4D layer normalization has specific applications in computer vision tasks:

-   **Vision Transformers**: Some vision transformer variants apply layer normalization to 4D feature maps instead of flattening them.
-   **Style Transfer**: Normalizing feature maps across spatial and channel dimensions for style transfer applications.
-   **Feature Normalization**: Normalizing intermediate feature maps in CNNs for improved training stability.
-   **Attention Mechanisms**: Some spatial attention mechanisms benefit from normalized 4D feature representations.
-   **Multi-Scale Processing**: When processing features at different spatial scales, 4D layer normalization can provide consistent normalization.

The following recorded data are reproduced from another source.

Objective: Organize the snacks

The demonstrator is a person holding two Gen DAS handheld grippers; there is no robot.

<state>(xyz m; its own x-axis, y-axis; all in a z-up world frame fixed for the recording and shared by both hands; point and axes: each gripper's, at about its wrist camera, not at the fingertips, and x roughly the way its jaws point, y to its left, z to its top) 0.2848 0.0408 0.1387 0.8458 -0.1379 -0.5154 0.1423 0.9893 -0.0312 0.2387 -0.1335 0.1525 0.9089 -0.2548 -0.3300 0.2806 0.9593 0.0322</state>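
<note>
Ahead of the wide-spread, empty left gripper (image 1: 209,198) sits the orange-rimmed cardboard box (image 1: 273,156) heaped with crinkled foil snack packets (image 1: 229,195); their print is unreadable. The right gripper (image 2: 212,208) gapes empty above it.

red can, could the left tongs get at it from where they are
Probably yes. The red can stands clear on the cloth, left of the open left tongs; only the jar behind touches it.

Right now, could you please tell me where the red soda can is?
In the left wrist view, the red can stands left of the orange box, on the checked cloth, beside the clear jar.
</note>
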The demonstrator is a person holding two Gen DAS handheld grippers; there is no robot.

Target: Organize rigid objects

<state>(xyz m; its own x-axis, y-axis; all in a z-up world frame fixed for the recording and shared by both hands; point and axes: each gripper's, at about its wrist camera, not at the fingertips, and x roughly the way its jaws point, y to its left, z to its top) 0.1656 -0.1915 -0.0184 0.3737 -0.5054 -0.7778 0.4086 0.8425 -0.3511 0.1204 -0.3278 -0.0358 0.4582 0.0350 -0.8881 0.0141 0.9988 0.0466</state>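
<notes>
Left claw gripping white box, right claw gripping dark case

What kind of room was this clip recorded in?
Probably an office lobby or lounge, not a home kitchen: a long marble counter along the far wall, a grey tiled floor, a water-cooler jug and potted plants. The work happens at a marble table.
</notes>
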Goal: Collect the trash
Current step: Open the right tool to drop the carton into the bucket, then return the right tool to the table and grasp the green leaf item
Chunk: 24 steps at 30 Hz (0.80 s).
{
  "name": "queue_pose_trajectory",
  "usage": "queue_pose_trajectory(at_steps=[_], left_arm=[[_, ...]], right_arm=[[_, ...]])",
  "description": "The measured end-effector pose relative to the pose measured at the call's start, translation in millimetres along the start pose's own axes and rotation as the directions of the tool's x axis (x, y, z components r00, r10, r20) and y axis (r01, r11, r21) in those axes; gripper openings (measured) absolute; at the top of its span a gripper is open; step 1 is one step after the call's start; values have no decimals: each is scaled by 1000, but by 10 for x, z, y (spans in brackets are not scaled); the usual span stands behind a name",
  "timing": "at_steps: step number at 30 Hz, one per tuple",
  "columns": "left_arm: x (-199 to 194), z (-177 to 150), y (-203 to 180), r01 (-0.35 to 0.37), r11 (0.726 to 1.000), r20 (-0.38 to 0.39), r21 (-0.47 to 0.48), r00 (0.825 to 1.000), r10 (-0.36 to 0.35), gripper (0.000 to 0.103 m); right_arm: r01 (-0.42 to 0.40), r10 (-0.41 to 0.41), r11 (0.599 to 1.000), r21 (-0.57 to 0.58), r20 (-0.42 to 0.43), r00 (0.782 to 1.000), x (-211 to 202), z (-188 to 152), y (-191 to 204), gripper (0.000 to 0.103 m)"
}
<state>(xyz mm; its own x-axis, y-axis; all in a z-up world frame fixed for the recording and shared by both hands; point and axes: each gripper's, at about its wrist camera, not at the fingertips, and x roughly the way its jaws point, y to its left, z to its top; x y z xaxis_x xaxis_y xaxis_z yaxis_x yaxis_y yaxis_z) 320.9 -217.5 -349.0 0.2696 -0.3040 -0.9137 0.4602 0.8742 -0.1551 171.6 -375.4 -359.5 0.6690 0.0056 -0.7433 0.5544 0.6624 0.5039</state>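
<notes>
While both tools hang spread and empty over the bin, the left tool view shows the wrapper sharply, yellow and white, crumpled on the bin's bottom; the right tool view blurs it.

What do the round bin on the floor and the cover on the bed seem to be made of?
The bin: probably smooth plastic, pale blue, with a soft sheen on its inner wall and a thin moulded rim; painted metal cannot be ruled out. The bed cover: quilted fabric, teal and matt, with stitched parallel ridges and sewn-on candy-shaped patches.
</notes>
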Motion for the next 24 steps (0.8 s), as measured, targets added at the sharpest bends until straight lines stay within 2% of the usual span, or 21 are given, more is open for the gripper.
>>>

## Comparison with Other Normalizations for 4D Tensors

| Normalization | Reduction Dimensions | Parameter Shape | Batch Dependence |
|---------------|---------------------|-----------------|------------------|
| **BatchNorm** | `[N, H, W]` per channel | `[C]` | Yes |
| **LayerNorm (2D)** | `[C, H, W]` per sample | `[C, H, W]` or `[C]` | No |
| **LayerNorm (4D)** | `[C, H, W]` per sample | `[C, H, W]` or variants | No |
| **InstanceNorm** | `[H, W]` per channel per sample | `[C]` | No |
| **GroupNorm** | Groups of channels per sample | `[C]` | No |

4D layer normalization provides batch-independent normalization while maintaining the spatial structure of the data, making it valuable for applications where spatial relationships are important.